Trueno profundo del mar, cuerno de bronce y viento, frontera de las blancas terrazas emparradas que hunden su túnica de lino en la marcha sin fin de las corrientes. En la barca amarrada, caparazón de madera podrida, corazón de molusco, el pulpo oscila como un ojo de agua, los ocho tentáculos la rosa de los vientos. He aquí el lugar propicio: bajo la glorificación de las adelfas y el presentimiento de las ciudades arrojaremos a la rada grandes bloques de piedra, aquí será la entrada y salida de las naves, aquí los volcanes de brea, la hoguera de la sílice. En el osario, sobre una calabaza henchida de agua dulce, el canto amarillo de la cigarra, su eco remoto y cereal, mientras las bestias sudorosas arrastran los frutos del océano: tinajas de salmuera, ánforas de vino, pecios de púrpura y cristal. ¡Oh los undosos y dorados bueyes del mediodía sin sombra, olas de músculo en la playa, -fíbulas, bocados, frontiles de plata, ¿quilla o yugo?- que desbaratan con sus pezuñas las prospecciones de los arqueólogos!
¿Quién dudará de que el gran poema épico del siglo XX con su anticipada declaración de derrumbes y desolaciones es "La tierra baldía", de T. S. Eliot? Y, sin embargo, el verdadero viento de la épica, atemporal, primitiva, salvaje, escrita en un lenguaje desconocido, incomprensible y nuevo, capaz de hablar directamente a todas las generaciones y razas de la humanidad, que sin entender nada lo comprenderán todo, está en la Poesía de Saint John Perse (1887-1975).
Perse: el poeta diplomático francés -embajador en China, como Claudel, ese otro gigante-, cuyo nombre en el mundo era Alexis Leger, ministro incluso de asuntos exteriores en el gobierno de Aristide Briand, fue capaz de mantener su creación poética incontaminada del mundo político y cultural del siglo, como una selva virgen.
Había nacido en la Isla de Guadalupe, en las Antillas Francesas, y esa visión primigenia del mundo no lo abandonó jamás a lo largo de sus múltiples viajes, fuente primordial de sus vastos conocimientos antropológicos, botánicos, geológicos. Fue en Pekín donde concibió su "Anábasis" que narra la fundación nómada de un mundo.
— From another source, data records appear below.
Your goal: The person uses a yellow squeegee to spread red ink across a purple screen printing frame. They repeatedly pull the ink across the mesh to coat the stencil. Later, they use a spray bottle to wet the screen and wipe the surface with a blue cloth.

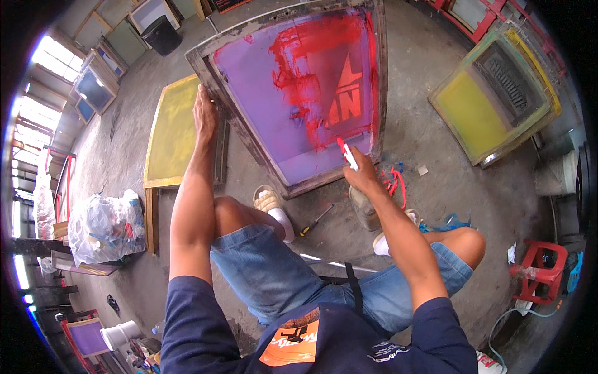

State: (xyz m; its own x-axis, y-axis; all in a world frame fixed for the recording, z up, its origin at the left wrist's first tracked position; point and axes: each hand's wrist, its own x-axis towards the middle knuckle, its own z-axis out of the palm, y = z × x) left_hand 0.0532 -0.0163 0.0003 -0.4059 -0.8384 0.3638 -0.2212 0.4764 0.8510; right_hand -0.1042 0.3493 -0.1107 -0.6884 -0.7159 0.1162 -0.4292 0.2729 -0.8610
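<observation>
A large screen-printing frame (258,156) with a dark, worn border leans in front of me. Its purple mesh carries thick red ink smears and red lettering toward the right side. My left hand (204,118) grips the frame's left edge high up, arm stretched out, fingers long against the side. In my closed right hand (362,172) is a small white scraper (349,154) with a red, ink-covered end. That end is at the lower right of the mesh; whether it touches, I cannot tell.
A yellow screen (171,128) lies beside the left arm. Another yellow-framed screen (476,115) stands at right. A screwdriver (316,220) and red-stained scraps (395,181) lie on the floor near my feet. A plastic bag (106,227) sits at left, a red stool (541,271) at right.
</observation>
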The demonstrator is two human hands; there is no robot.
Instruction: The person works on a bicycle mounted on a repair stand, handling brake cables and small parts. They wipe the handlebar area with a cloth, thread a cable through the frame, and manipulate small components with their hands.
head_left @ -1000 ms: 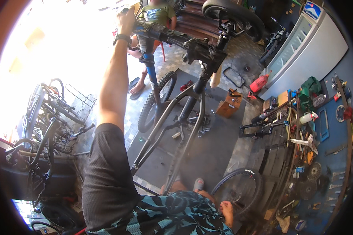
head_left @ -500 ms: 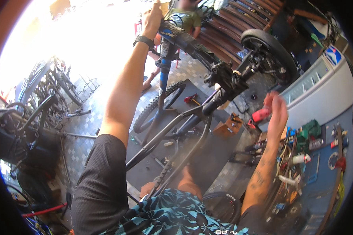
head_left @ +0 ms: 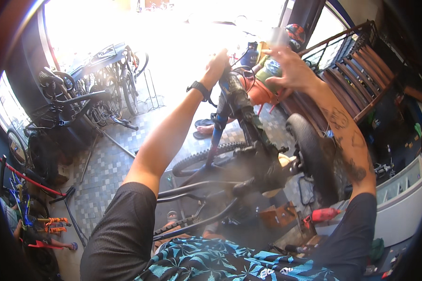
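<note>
A bicycle frame (head_left: 219,126) with dark and blue tubes stands in front of me, its upper end farthest away. My left hand (head_left: 215,70), a black watch on the wrist, is closed round that upper end; glare washes out its fingertips. Beyond the frame's right side, my right hand (head_left: 293,70) is raised in the air with fingers spread and nothing in them. Below it sits a thick black tyre (head_left: 312,150). A dark mechanism (head_left: 262,161) lies against the frame's middle, blurred. Behind the frame is a knobby tyre (head_left: 187,166) near the tiled floor.
Someone in a green shirt (head_left: 270,70) sits just beyond the frame, sandals on the floor. Several bicycles (head_left: 122,89) stand at the left. Wooden slats (head_left: 354,86) and a white display case (head_left: 403,201) line the right. A red bottle (head_left: 324,214) lies near a brown box (head_left: 277,215).
The view has tilted up and turned left. My right hand has risen from beside the red bottle to near the frame's upper end. My left hand stays on the frame.
</note>
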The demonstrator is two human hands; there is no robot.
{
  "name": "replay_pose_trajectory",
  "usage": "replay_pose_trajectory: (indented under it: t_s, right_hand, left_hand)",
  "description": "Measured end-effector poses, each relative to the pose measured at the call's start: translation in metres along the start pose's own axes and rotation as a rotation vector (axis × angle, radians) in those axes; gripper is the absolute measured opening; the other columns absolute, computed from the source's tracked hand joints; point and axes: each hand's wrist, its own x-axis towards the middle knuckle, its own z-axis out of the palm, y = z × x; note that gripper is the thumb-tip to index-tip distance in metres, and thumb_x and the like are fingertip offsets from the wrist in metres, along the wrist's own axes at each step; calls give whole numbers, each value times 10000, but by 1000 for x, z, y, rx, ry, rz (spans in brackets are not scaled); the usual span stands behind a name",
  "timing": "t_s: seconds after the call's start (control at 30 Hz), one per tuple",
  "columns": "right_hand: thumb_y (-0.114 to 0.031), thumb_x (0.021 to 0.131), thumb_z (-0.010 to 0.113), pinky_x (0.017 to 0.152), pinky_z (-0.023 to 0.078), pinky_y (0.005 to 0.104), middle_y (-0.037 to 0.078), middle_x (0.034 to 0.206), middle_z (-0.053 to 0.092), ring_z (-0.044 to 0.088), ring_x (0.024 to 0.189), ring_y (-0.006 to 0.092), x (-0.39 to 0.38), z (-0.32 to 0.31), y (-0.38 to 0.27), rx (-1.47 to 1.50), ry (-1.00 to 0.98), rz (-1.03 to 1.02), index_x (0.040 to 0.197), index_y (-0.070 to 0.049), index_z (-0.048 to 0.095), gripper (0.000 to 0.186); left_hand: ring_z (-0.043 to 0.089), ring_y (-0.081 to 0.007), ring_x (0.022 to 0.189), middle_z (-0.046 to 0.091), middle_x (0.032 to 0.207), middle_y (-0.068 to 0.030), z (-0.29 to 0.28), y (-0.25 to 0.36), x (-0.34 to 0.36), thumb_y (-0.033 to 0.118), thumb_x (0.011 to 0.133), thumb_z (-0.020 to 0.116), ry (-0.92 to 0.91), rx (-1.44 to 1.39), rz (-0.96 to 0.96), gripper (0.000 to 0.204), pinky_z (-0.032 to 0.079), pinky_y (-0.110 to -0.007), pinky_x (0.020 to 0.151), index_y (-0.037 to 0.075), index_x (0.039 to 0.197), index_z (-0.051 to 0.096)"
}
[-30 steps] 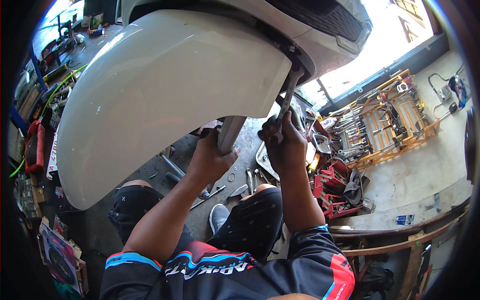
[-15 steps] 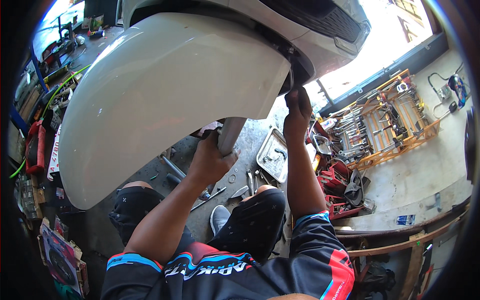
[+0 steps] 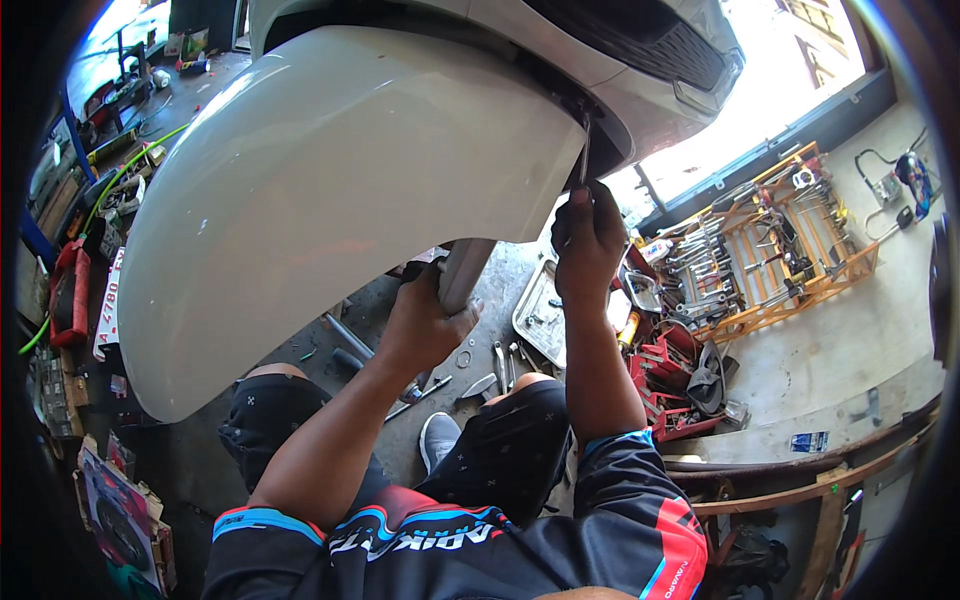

Su memorable discurso de recepción del Premio Nobel de Literatura, es justamente célebre, en él fundía Poesía y Ciencia en el mismo crisol espiritual.
Al poeta indiviso tócale atestiguar entre nosotros la doble vocación del hombre. Y esto es alzar ante el espíritu un espejo más sensible a sus posibilidades espirituales. Es evocar en el siglo mismo una condición humana más digna del hombre original. Es asociar, en fin, más ampliamente el alma colectiva con la circulación de la energía espiritual en el mundo… Frente a la energía nuclear, la lámpara de arcilla del poeta ¿bastará para este fin? -Sí, si de la arcilla se acuerda el hombre.
Y ya es bastante, para el poeta, ser la mala conciencia de su tiempo.
Si en lugar de la secuencia del ADN, de las descripciones anatómicas de la especie o de nuestras cartografías y cronologías, una civilización exterior encontrara los poemas de S. J. Perse, podemos afirmar, sin exageración, que se haría una idea más exacta de la epopeya del hombre.
Apoyándose en la prosodia alejandrina del francés, Perse crea un idioma nuevo, en el que asistimos, a la génesis inexplicable de un universo. Las imágenes arrastran nuestra conciencia como un viento cósmico, como un polen creador, pero lo que se cuenta no es la historia del universo, sino de nuestra larga estirpe, fundadora de ciudades en mitad de pantanos y desiertos.
(En el texto que antecede intentaba, ¡osadía!, emular como homenaje su inimitables procedimientos.)